▶ **Your goal**
Every line from the start of the listing below through the line that contains "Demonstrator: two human" is to be reproduced word for word.
<<<<
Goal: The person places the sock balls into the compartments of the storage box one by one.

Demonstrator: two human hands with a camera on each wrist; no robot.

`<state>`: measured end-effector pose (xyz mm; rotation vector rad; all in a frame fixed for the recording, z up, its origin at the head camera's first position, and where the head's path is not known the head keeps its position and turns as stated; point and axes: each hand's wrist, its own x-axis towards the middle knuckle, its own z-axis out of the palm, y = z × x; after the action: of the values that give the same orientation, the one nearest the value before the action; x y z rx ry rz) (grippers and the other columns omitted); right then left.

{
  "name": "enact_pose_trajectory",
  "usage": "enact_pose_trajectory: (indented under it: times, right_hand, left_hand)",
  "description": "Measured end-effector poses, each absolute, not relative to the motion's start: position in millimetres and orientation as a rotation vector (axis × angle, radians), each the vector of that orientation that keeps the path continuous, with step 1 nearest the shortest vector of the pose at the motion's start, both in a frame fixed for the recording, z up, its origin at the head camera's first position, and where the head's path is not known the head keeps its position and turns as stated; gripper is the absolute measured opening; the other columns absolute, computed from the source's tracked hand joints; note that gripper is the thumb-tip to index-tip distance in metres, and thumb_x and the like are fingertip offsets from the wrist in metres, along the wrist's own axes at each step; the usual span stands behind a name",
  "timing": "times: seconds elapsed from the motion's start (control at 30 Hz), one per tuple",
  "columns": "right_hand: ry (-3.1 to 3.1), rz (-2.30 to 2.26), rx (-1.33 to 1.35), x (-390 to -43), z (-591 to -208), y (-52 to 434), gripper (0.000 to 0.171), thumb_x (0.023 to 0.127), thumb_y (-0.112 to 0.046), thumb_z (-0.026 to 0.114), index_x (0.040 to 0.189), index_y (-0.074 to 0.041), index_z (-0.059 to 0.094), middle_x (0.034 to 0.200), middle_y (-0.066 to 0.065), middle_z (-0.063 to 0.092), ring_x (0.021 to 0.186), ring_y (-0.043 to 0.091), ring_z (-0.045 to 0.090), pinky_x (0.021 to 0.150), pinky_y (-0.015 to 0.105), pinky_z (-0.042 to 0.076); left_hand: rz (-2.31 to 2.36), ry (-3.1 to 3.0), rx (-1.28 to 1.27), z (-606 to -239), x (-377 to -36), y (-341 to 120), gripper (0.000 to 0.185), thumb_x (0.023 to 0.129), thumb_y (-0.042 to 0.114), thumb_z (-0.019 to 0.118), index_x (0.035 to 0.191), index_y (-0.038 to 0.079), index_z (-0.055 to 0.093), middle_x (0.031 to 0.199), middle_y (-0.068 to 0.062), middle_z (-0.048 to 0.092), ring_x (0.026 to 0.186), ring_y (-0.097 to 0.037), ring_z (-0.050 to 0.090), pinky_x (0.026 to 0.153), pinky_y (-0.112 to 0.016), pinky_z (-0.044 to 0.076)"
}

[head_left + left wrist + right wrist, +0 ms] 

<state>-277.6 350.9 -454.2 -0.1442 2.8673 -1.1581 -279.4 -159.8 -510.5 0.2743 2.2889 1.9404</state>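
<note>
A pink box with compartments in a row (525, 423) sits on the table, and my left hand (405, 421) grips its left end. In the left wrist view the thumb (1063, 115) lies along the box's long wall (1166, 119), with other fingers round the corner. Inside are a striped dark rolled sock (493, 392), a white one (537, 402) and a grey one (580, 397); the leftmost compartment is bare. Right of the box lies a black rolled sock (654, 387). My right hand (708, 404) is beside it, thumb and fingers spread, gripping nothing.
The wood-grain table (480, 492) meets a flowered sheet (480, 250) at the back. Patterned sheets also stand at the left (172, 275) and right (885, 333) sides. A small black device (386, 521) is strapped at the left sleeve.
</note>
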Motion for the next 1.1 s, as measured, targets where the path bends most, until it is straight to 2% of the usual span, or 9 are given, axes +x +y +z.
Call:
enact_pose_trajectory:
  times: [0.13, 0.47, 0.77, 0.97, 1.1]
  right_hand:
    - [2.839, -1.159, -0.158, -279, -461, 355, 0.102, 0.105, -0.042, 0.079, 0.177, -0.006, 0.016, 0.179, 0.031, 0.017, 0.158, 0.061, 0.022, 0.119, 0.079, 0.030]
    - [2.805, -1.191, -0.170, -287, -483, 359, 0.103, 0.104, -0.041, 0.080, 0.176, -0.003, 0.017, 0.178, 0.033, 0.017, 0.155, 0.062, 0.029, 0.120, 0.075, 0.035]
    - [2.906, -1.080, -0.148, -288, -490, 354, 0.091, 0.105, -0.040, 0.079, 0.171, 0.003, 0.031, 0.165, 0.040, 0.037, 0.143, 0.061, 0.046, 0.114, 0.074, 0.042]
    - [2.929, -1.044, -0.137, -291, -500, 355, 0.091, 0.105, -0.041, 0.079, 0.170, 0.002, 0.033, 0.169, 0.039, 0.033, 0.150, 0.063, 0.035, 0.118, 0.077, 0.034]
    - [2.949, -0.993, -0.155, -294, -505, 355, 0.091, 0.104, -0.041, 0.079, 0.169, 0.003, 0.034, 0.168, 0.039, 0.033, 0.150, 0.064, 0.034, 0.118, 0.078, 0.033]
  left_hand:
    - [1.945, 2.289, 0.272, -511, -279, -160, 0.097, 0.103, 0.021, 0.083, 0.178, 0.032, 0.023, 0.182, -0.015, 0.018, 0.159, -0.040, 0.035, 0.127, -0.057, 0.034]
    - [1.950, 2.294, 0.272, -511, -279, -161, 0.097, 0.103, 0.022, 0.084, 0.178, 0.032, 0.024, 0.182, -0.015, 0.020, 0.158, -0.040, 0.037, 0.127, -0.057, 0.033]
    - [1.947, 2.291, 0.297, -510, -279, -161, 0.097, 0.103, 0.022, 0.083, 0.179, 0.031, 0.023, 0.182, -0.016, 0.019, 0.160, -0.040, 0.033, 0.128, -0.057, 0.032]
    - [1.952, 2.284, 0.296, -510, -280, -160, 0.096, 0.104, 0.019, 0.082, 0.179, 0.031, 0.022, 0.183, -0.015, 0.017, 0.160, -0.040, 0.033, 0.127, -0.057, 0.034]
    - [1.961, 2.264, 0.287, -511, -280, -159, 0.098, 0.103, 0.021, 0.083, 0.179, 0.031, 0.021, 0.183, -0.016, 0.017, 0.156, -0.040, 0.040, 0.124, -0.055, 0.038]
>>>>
▶ **Written response**
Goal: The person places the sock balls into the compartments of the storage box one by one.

Demonstrator: two human hands with a camera on each wrist; no robot.

What was asked now has a complete answer.